One of our first surprises was observing the monks. The town consists of a population with what I would guess would be about 40% monastic monks. When they are out of the monastery they are plastered to their smart phones and their robes cut off at their extremely hip-looking skater shoes. On my first day it was difficult to resist taking photos of the monks but oddly enough it seemed that they were equally fascinated with us.
Sometimes I would find myself working alone at a table when I look up to find handfuls of monks staring my way and pointing. Other times they sit across from me and stay upwards of an hour chomping on snacks – or even pulling out watermelons to share. In these situations I have to try and focus on whatever I am doing and normalize the situation at hand.
The first day we got acquainted with the town as well as the altitude. We walked up to our construction site the long way and were completely out of breath due to the lack of oxygen. We went through the main road of the town that is now catered towards tourists selling Tibetan garb or offering food. When we finally reached our site we found that it was on the top of a hill and had vistas of all Lhamo’s mountains. Again, my expectations of the construction site were far exceeded. The site consists of a beautiful library, a hostel, and a home. The completion of all the structures will create a place for tourists and locals to enjoy and a true community center.

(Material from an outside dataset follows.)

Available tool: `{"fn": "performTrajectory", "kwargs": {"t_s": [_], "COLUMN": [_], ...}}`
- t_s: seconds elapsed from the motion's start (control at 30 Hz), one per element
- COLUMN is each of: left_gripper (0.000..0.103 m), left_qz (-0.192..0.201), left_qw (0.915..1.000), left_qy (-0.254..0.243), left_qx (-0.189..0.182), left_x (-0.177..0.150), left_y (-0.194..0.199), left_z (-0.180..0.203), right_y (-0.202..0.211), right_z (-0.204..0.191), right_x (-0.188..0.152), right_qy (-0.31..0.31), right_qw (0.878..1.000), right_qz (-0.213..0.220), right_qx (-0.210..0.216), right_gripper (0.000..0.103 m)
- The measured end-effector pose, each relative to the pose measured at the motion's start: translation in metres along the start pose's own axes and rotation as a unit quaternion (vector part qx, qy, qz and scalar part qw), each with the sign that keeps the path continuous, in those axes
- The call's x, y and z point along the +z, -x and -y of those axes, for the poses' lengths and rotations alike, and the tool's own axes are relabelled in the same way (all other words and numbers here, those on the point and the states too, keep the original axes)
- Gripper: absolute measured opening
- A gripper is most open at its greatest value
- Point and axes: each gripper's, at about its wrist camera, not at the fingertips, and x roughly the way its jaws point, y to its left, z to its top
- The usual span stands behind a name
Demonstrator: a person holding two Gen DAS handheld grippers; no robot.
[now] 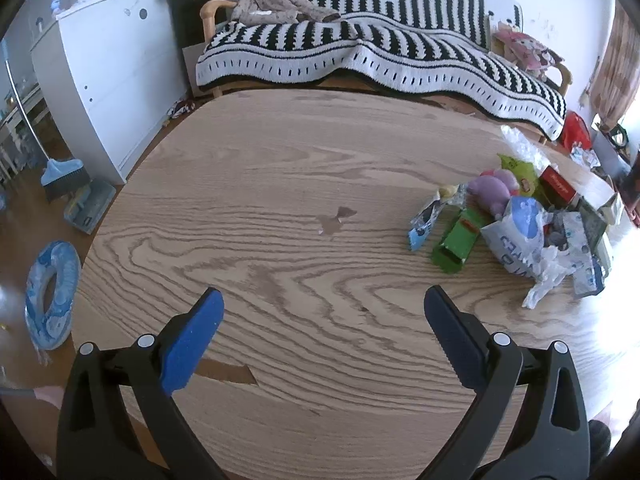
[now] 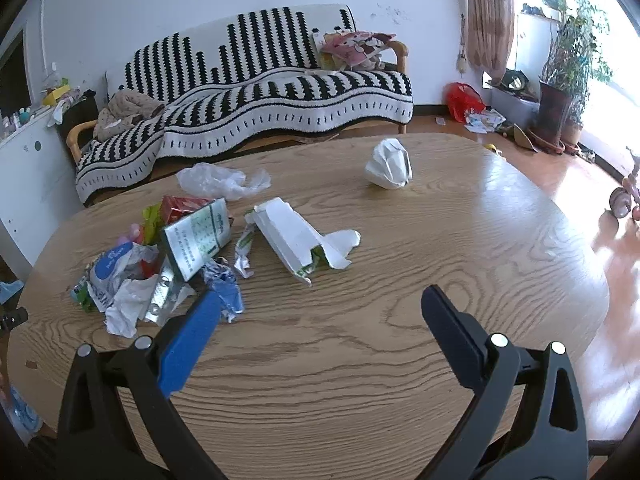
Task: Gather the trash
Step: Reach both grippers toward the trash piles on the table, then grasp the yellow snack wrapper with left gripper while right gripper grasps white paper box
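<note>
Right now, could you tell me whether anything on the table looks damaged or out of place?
Yes. The white carton lies on its side, torn open at one end, apart from the trash pile. A crumpled white paper wad sits alone farther back on the table.

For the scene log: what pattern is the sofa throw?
Black-and-white stripes on the sofa throw, clearest in the right wrist view.

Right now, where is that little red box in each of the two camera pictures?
Left wrist view: the red box is at the far right, behind the trash pile on the table.
Right wrist view: the red box is left of centre, behind the upright printed card.
Shared landmark: the black-and-white striped sofa cover behind the table.
</note>
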Motion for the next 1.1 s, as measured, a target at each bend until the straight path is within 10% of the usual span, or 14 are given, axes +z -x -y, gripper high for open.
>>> {"fn": "performTrajectory", "kwargs": {"t_s": [1.1], "left_gripper": [0.097], "left_qz": [-0.041], "left_qw": [0.9879], "left_qy": [-0.146], "left_qx": [-0.034], "left_x": [0.075], "left_y": [-0.118], "left_z": [0.087], "right_y": [-0.147], "right_z": [-0.015], "right_x": [0.059], "right_qy": [0.084], "right_qw": [0.986], "right_qz": [-0.139], "right_qx": [0.047], "right_gripper": [0.097]}}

We also saw firsthand how important a secondary objective of our project was – to preserve traditional Tibetan architecture. In conjunction with Lhamo recently opening up to tourism, a newly built highway that leads straight from Chengdu to Lhamo was constructed. Since these two events occurred, Lhamo has drastically grown and in just one year the structures of the main road have more than doubled. In growing so quickly, traditional Tibetan architectural style is being replaced by quickly-built identical concrete structures. So one of the concepts of the project is to utilize traditional techniques and materials to ensure that locals and visitors can expose themselves to traditional Tibetan architecture.
After we saw the sight, we continued to explore. We set our eyes on a gazebo in the distance and decided to hike up to it. The altitude made me feel a pulse in my eyeballs but we couldn’t help ourselves because of the vast beauty of the surrounding area. As we walked up the stairs to the gazebo, we heard monks chanting to the setting sun and we were all so overjoyed by the great potential of the project and to be in such a lovely place.
That night we had dinner as a group. We were first exposed to Tibetan food. I. loved. It. Most memorable of the meal was the fried yak meat pizza, spicy sliced tomatoes, stir-fried eggs and tomatoes, and the flavor of vegetables sautéed in yak butter. After this perfect first day, we all went to sleep to get ready for our first day of work.